4.2.7. Disk Storage Devices

A disk is a device that can read and write fixed length sectors. Various flavors of disks differ in how sectors are organized. A hard disk has multiple surfaces where sectors of typically 512 bytes are organized in concentric tracks. A floppy disk has one or two surfaces where sectors of typically 512 bytes are organized in concentric tracks. A compact disk has one surface where sectors of typically 2048 bytes are organized in a spiral track.

4.2.7.1. Addressing

Initially, sectors on a disk were addressed using the surface, track and sector numbers. This had several problems. First, implementations of the ATA hardware interface and the BIOS software interface typically limited the number of surfaces to 16, the number of cylinders to 1024, and the number of sectors to 63. Second, the fact that the length of a cylinder depends on the distance from the center of the disk makes it advantageous to vary the number of sectors per cylinder. Lately, sectors on a disk are therefore addressed using a logical block address that numbers sectors sequentially.

4.2.7.1.1. Example: ATA Disk Access

An ATA disk denotes a disk using the Advanced Technology Attachment (ATA) or the Advanced Technology Attachment with Packet Interface (ATAPI) standard, which describes an interface between the disk and the computer. The ATA standard allows the disk to be accessed using the command block registers, the ATAPI standard allows the disk to be accessed using the command block registers or the packet commands.

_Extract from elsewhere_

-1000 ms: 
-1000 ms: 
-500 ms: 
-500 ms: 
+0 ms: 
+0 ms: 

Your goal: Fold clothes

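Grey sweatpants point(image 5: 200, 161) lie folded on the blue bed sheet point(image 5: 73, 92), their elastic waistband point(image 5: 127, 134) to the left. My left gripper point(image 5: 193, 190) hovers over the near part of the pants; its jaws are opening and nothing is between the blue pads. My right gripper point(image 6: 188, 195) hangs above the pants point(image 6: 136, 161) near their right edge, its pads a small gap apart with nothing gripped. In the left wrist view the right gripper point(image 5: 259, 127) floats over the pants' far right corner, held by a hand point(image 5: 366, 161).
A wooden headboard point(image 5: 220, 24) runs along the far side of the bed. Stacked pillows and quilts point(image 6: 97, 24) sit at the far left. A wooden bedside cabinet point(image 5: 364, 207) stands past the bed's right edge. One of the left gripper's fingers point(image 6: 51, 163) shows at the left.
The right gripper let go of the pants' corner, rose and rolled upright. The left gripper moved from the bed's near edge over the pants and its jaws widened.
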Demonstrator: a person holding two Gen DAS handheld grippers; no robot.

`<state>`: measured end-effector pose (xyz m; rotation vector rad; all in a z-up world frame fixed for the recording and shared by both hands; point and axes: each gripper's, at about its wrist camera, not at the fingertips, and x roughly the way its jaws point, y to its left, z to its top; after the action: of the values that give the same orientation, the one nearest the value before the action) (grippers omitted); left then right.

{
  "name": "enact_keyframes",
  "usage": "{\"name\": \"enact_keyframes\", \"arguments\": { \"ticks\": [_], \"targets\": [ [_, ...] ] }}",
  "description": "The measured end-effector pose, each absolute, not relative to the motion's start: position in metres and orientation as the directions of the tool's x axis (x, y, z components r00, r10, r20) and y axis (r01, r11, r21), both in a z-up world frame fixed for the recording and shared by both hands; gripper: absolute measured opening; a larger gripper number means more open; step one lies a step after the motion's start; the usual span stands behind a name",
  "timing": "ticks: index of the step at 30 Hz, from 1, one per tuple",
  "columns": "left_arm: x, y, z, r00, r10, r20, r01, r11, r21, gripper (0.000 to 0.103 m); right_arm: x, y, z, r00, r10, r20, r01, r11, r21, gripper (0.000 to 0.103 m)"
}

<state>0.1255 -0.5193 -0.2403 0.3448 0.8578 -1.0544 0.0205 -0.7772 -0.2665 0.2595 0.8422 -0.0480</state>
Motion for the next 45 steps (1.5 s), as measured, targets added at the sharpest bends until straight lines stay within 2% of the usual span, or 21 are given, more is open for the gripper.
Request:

The command block registers interface relies on a number of registers, including the Cylinder High, Cylinder Low, Device/Head, Sector Count, Sector Number, Command, Status, Features, Error, and Data registers. Issuing a command entails reading the Status register until its BSY and DRDY bits are cleared, which indicates that the disk is ready, then writing the other registers with the required parameter, and finally writing the Command register with the required command. When the Command register is written, the disk will set the Status register to indicate that a command is being executed, execute the command, and finally generate an interrupt to indicate that the command has been executed. Data are transferred either through the Data register or using Direct Memory Access.

The packet commands interface relies on the command block registers interface to issue a command that sends a data packet, which is interpreted as another command. The packet commands interface is suitable for complex commands that cannot be described using the command block registers interface.

4.2.7.2. Request Queuing

Because of the mechanical properties of the disk, the relative speed of the computer and the disk must be considered. A problem arises when the computer issues requests for accessing consecutive sectors too slowly relative to the rotation speed, this can be solved by interleaving of sectors. Another problem arises when the computer issues requests for accessing random sectors too quickly relative to the access speed, this can be solved by queuing of requests. The strategy of processing queued requests is important.

  • The FIFO strategy of processing requests directs the disk to always service the first of the waiting requests. The strategy can suffer from excessive seeking across tracks.

  • The Shortest Seek First strategy of processing requests directs the disk to service the request that has the shortest distance from the current position of the disk head. The strategy can suffer from letting too distant requests starve.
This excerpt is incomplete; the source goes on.